Work to complete => Lines from the first one down to the one containing "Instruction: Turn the" in the data below are the only ones needed; please return them exactly, both ends included.

Provided data =>
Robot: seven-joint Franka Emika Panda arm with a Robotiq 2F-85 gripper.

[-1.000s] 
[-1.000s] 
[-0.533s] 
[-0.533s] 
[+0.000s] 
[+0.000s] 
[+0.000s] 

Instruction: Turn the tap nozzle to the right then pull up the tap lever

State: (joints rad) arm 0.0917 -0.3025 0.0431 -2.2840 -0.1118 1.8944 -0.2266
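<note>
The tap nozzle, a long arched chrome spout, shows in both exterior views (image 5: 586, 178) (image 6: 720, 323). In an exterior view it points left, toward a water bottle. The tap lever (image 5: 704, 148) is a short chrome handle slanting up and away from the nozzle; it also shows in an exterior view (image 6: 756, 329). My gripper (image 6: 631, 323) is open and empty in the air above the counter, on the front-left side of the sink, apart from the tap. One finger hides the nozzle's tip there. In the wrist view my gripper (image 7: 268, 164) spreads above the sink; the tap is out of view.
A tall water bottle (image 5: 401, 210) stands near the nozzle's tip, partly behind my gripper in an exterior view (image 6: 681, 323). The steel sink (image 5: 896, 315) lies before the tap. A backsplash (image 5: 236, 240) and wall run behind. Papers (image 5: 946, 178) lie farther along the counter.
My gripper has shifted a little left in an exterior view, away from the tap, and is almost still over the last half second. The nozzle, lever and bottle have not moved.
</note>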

Exercise response =>
Robot: seven-joint Franka Emika Panda arm with a Robotiq 2F-85 gripper.

[-1.000s] 
[-1.000s] 
[-0.533s] 
[-0.533s] 
[+0.000s] 
[+0.000s] 
[+0.000s] 

Instruction: Turn the tap nozzle to the right then pull up the tap lever

Nothing more belongs to this answer.